The multiple is really a reflection of perceived risk. As risk increases, the multiple decreases.
The difference isn’t simply the industry. It’s the quality and durability of the earnings.
Sophisticated buyers tend to evaluate questions like:
- How predictable are future earnings?
- How much customer concentration exists?
- Does the business depend on the owner?
- Is revenue recurring or transactional?
- Are margins stable?
- How much capital must be reinvested?
- Is the industry growing or shrinking?
- What are the barriers to entry?
- How likely is disruption?
Each “yes” to a favorable characteristic reduces risk, and lower risk generally produces a higher multiple.

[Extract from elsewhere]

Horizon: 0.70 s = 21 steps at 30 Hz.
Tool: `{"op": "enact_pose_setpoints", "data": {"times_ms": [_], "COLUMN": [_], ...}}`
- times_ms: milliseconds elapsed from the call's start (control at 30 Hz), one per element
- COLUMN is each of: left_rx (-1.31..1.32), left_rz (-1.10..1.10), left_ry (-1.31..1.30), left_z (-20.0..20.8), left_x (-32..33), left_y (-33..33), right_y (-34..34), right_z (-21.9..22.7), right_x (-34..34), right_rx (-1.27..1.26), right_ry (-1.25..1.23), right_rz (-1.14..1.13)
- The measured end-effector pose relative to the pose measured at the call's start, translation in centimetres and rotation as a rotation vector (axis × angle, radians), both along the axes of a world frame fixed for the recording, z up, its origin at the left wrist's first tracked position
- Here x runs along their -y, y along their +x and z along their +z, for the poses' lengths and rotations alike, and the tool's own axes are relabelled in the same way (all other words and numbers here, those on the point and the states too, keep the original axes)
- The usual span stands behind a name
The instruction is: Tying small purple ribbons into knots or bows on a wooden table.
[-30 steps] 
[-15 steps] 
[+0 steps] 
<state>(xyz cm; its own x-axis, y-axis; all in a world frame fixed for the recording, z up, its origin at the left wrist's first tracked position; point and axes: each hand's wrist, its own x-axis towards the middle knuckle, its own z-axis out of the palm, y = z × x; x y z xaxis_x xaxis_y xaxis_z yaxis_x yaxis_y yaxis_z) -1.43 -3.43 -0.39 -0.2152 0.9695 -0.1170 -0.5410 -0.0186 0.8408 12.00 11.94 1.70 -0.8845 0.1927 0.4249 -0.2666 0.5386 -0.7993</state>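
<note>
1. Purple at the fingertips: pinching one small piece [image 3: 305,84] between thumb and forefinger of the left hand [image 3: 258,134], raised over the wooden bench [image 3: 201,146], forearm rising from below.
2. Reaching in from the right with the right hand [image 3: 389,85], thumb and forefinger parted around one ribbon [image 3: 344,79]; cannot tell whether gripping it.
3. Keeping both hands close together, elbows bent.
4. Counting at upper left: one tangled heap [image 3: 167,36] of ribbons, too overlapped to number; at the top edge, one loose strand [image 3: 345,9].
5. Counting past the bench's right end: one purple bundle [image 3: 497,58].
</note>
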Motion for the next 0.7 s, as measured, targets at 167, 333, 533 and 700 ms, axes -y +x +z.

One of the biggest misconceptions among business owners is believing their business is worth “three times earnings because that’s what others in their business have sold for. In reality, two similar companies with identical cash flows can differ in value by millions of dollars because one has management, recurring contracts, diversified customers, and documented systems, while the other revolves entirely around the owner’s relationships.In a nutshell, what we have observed over the years is that buyers don’t actually buy businesses—they buy future cash flow. The business is simply the mechanism that produces it. The more certain, transferable, and growing that cash flow appears, the higher the multiple they’re willing to pay.